§ WORK TASK:
Can you write out the whole listing exactly?

§ GIVEN MATERIAL:
· · · · · · ·

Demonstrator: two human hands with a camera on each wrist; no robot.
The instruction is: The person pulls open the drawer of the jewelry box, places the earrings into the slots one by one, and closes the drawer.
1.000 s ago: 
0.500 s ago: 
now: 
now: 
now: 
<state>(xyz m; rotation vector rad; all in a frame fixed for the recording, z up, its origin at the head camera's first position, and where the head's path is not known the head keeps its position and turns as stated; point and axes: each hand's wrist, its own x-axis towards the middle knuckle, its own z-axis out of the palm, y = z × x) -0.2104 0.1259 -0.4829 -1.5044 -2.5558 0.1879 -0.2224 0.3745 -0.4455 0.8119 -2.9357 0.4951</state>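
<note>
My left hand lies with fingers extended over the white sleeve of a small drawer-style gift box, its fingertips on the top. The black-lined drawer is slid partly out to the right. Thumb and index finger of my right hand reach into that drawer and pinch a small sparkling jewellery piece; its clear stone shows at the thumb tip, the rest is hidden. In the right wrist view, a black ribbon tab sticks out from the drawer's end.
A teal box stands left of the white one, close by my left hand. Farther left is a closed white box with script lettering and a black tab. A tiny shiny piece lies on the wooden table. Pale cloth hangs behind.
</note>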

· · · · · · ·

§ RESPONSE TO THE TASK:
Demonstrator: two human hands with a camera on each wrist; no robot.
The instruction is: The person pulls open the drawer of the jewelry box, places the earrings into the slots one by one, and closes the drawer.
1.000 s ago: 
0.500 s ago: 
now: 
now: 
now: 
<state>(xyz m; rotation vector rad; all in a frame fixed for the recording, z up, its origin at the head camera's first position, and where the head's path is not known the head keeps its position and turns as stated; point and axes: each hand's wrist, its own x-axis towards the middle knuckle, its own z-axis out of the palm, y = z × x) -0.2104 0.1259 -0.4829 -1.5044 -2.5558 0.1879 -0.2224 0.3745 -0.4455 0.8119 -2.9357 0.4951</state>
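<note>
My left hand lies with fingers extended over the white sleeve of a small drawer-style gift box, its fingertips on the top. The black-lined drawer is slid partly out to the right. Thumb and index finger of my right hand reach into that drawer and pinch a small sparkling jewellery piece; its clear stone shows at the thumb tip, the rest is hidden. In the right wrist view, a black ribbon tab sticks out from the drawer's end.
A teal box stands left of the white one, close by my left hand. Farther left is a closed white box with script lettering and a black tab. A tiny shiny piece lies on the wooden table. Pale cloth hangs behind.
</note>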

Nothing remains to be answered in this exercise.